Now, two years after, they return with their second release – Dutch painter Hieronymus Bosch’s “The Haywain” inspired work which seriously differs from their debut. Dark and pessimistic as Northern European painter’s art, Hashima’s music is low-tempo and liquid, but contains lot of internal energy and sharpness. Closest example are Finnish Black Motor playing avant-garde jazz like if they were blues-rooted heavy metal power trio. Still Hashima music’s roots are quite different and on “The Haywain” they sound more like unusual post-rock quartet with double bassist and tenor sax player on board playing avant-garde jazz.
The opener (and longest album’s song) “Dance No.3” is a true bomb. Spiced with Portuguese rising star Susana Santos Silva trumpet vibrato soling (which surprisingly adds more Balkan feel to music then rest of the band) it blows your minds away. Everyone familiar with Nordic project “Angles” music can think about “Dance No.3” as minimalist “Angles'” hit with better controlled emotional coloring, like walking on the edge but never crossing the danger border.(Susana Santos Silva’s fans have possibility to see her as part of probably best European progressive big band Fire! Orchestra just a few month ago; Angles and Fire! Orchestra both have some same musicians on board).

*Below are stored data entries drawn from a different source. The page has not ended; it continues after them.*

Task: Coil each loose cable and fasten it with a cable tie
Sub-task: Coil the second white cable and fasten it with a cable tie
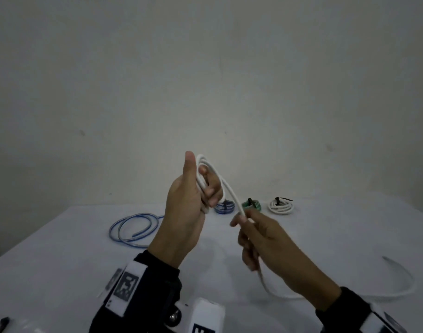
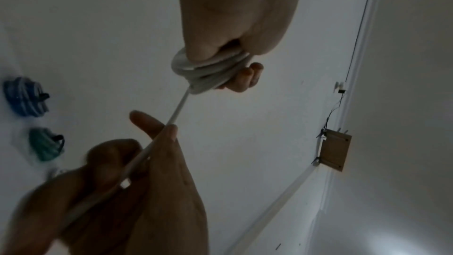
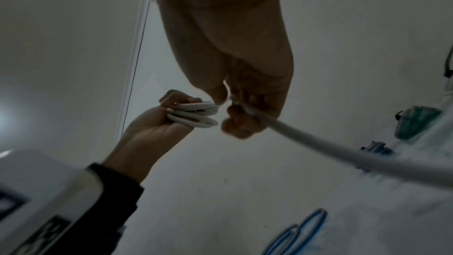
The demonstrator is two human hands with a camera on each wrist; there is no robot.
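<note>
My left hand [image 1: 193,188] is raised above the table and grips several loops of a white cable [image 1: 227,186] wound round its fingers; the wound loops [image 2: 208,69] also show in the left wrist view. From the coil the cable runs down to my right hand [image 1: 251,227], which pinches the strand between thumb and fingers. The free tail [image 1: 385,294] trails in an arc over the white table [image 1: 61,248] at the right. In the right wrist view the coil [image 3: 193,113] sits just left of my right fingers [image 3: 242,123].
A loose blue cable [image 1: 133,227] lies curled on the table at the left. At the back stand three tied coils: blue [image 1: 224,206], green [image 1: 252,205] and white [image 1: 281,205]. Black cable ties [image 1: 2,324] lie at the near left edge.
</note>
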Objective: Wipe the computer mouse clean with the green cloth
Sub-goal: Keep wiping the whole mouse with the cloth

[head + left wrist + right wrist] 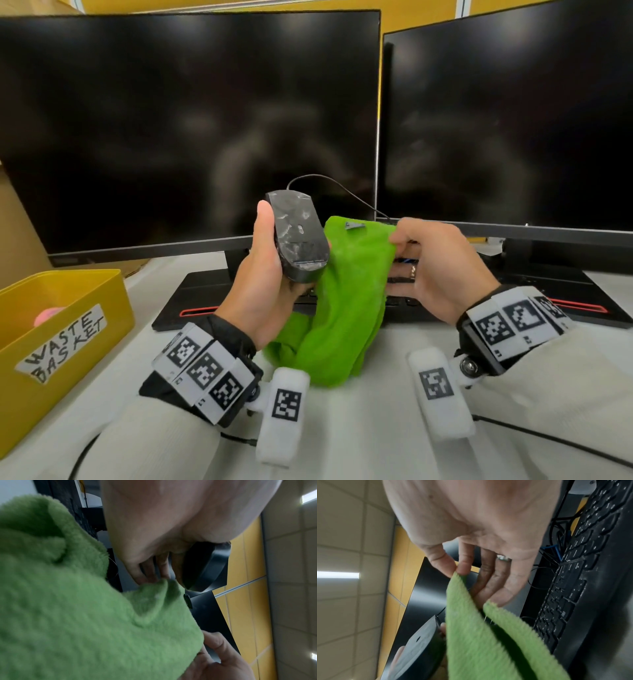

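Observation:
My left hand (270,260) grips a black wired computer mouse (297,236) above the keyboard, its smudged underside turned toward me. The mouse (205,566) shows dark under that palm in the left wrist view. A fluffy green cloth (342,301) hangs between the hands, its lower end on the table. My right hand (435,263) pinches the cloth's top edge between thumb and forefinger. The right wrist view shows that pinch on the cloth (471,635), with the mouse (419,645) lower left. The cloth (77,608) fills the left wrist view.
Two dark monitors (191,130) stand behind, with a black keyboard (205,301) under the hands. A yellow bin (51,342) labelled "WASTE BASKET" sits at the left, something pink inside. The mouse cable (342,192) loops back toward the monitors.

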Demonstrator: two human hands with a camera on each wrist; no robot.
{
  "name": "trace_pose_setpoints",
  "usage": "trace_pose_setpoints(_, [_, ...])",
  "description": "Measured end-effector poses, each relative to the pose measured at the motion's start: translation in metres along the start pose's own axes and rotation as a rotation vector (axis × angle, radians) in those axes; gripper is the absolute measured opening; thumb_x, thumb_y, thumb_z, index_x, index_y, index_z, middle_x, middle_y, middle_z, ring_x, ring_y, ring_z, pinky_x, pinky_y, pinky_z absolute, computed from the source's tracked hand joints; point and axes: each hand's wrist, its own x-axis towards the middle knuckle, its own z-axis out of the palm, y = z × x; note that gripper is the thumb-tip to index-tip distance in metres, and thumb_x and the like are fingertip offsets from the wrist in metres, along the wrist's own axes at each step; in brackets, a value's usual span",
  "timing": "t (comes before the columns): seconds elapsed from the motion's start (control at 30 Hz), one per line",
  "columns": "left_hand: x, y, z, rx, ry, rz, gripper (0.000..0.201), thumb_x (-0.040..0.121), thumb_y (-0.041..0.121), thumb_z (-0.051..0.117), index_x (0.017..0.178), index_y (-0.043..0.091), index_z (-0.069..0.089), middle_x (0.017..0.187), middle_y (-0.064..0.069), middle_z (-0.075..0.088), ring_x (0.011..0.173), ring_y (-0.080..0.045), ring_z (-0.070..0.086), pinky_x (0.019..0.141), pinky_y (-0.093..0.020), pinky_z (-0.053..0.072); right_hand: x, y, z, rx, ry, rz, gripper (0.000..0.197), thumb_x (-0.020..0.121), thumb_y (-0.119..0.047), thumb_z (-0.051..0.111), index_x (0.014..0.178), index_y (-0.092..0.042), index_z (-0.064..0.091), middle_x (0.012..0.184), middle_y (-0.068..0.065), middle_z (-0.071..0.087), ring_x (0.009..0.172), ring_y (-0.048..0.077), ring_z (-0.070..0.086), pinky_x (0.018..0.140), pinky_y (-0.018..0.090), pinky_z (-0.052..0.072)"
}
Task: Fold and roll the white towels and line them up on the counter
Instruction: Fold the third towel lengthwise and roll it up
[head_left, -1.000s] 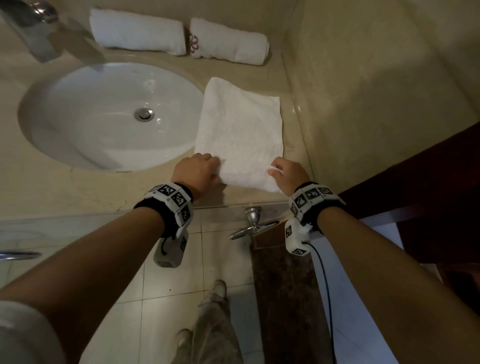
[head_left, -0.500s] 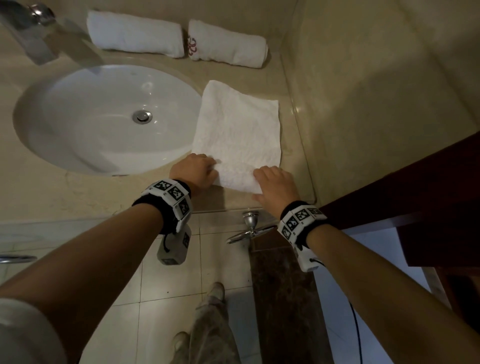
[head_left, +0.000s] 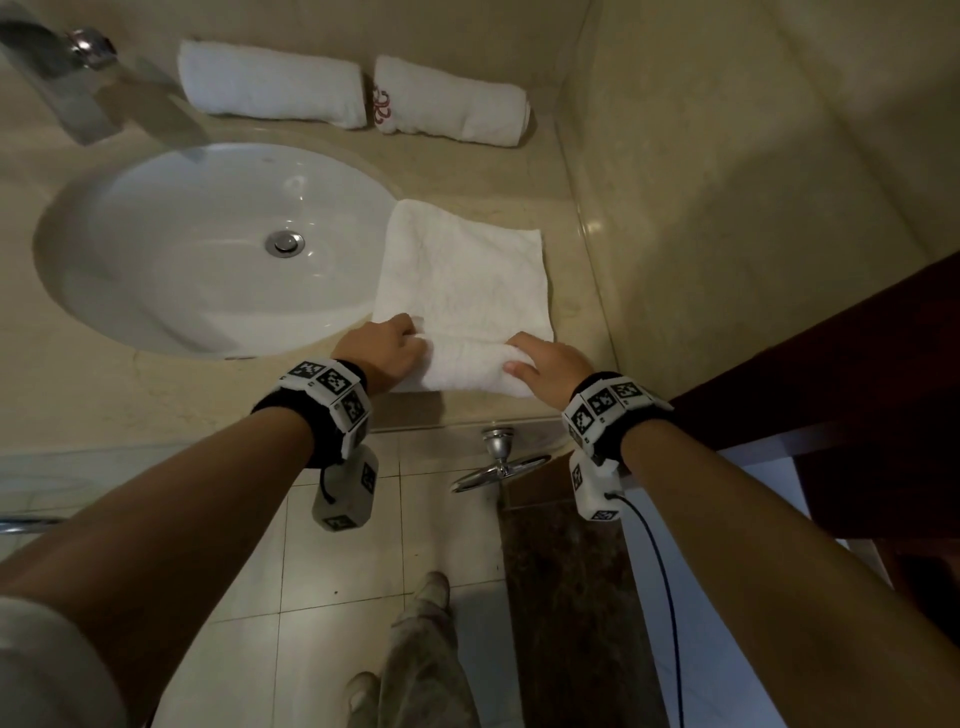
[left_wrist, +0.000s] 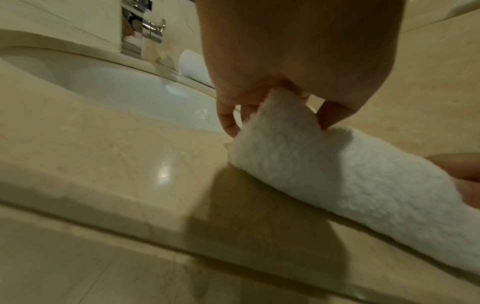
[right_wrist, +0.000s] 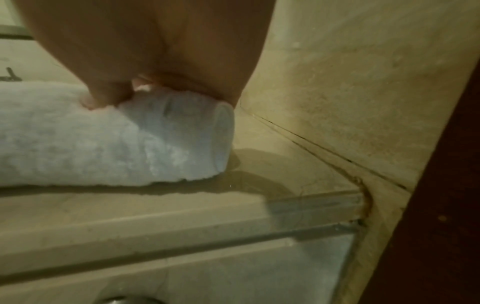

Rest of the album is played by quartet themselves and without free trumpet solos they become even slower,darker and more…chamber. Similarly as on their debut, music here develops as on rock and not a jazz album. Songs all are perfectly composed and precisely played/recorded, just rhythm/melody changes right in the middle of any composition without even a trace of preparation for such a change moves all music somewhere towards modern avant-garde field. Still, all components are such melodic and never too long-lasting, that quite complex music in whole sounds as good contemporary avant-rock album (think Kayo Dot) rather than the avant-garde jazz one.
There even are a shredding guitar sounds and thunder-like drums dueling with tenor sax, and whole album lasts just forty minutes – as good rock album from the times when good rock albums still existed (and we all know that it was such times when music has been released on vinyl since CDs were just something from futurologists dreams). Guys don’t try to demonstrate technical abilities or speed at all, music sounds quite simple (but is far not so simple!), but at the end of the day I felt like I’m back in 70s and just listened to my another new great rock album.
Is jazz a new rock in 2017? I am not sure but I can seriously recommend “The Haywain” to open ears progressive rock fans unsuccessfully trying to find a new King Crimson during last two or three decades.
Not really a jazz album (from jazz purists point of view), this is the music I listened again and again last few days and one of the biggest discovery of last years. Balkans’ jazz has their heroes from now.
P.S. And – I imagine that Hashima and Susana Santos Silva’s whole common album could be a great thing as well!